══ COLLECTED MATERIAL ══

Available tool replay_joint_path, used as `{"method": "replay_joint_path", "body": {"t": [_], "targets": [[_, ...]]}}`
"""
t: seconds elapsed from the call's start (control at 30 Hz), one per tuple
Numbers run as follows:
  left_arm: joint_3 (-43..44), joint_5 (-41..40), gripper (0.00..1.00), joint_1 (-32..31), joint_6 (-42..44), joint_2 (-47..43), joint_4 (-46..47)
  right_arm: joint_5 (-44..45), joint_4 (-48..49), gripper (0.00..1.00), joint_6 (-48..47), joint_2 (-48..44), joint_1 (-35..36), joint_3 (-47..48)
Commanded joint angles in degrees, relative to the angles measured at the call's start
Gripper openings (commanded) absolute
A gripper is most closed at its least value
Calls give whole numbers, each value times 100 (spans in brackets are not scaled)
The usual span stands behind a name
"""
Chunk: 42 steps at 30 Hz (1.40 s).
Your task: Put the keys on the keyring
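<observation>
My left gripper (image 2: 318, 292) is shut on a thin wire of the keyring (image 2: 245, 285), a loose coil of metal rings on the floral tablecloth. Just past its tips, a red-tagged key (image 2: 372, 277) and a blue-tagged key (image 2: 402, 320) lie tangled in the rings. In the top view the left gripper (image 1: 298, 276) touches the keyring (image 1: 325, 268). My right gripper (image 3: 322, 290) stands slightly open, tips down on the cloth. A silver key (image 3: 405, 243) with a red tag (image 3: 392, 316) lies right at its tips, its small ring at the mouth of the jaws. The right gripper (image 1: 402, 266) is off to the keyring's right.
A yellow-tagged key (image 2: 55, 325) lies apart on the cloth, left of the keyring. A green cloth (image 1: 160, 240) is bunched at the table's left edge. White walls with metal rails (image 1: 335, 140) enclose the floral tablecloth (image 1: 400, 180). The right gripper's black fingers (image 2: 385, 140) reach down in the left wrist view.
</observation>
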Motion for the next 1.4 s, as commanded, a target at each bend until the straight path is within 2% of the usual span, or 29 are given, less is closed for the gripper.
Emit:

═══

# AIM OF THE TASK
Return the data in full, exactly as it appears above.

# WRITTEN SOLUTION
Available tool replay_joint_path, used as `{"method": "replay_joint_path", "body": {"t": [_], "targets": [[_, ...]]}}`
"""
t: seconds elapsed from the call's start (control at 30 Hz), one per tuple
Numbers run as follows:
  left_arm: joint_3 (-43..44), joint_5 (-41..40), gripper (0.00..1.00), joint_1 (-32..31), joint_6 (-42..44), joint_2 (-47..43), joint_4 (-46..47)
  right_arm: joint_5 (-44..45), joint_4 (-48..49), gripper (0.00..1.00), joint_6 (-48..47), joint_2 (-48..44), joint_1 (-35..36), joint_3 (-47..48)
Commanded joint angles in degrees, relative to the angles measured at the call's start
Gripper openings (commanded) absolute
A gripper is most closed at its least value
Calls give whole numbers, each value times 100 (spans in brackets are not scaled)
The usual span stands behind a name
"""
Chunk: 42 steps at 30 Hz (1.40 s).
Your task: Put the keys on the keyring
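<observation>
My left gripper (image 2: 318, 292) is shut on a thin wire of the keyring (image 2: 245, 285), a loose coil of metal rings on the floral tablecloth. Just past its tips, a red-tagged key (image 2: 372, 277) and a blue-tagged key (image 2: 402, 320) lie tangled in the rings. In the top view the left gripper (image 1: 298, 276) touches the keyring (image 1: 325, 268). My right gripper (image 3: 322, 290) stands slightly open, tips down on the cloth. A silver key (image 3: 405, 243) with a red tag (image 3: 392, 316) lies right at its tips, its small ring at the mouth of the jaws. The right gripper (image 1: 402, 266) is off to the keyring's right.
A yellow-tagged key (image 2: 55, 325) lies apart on the cloth, left of the keyring. A green cloth (image 1: 160, 240) is bunched at the table's left edge. White walls with metal rails (image 1: 335, 140) enclose the floral tablecloth (image 1: 400, 180). The right gripper's black fingers (image 2: 385, 140) reach down in the left wrist view.
</observation>
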Motion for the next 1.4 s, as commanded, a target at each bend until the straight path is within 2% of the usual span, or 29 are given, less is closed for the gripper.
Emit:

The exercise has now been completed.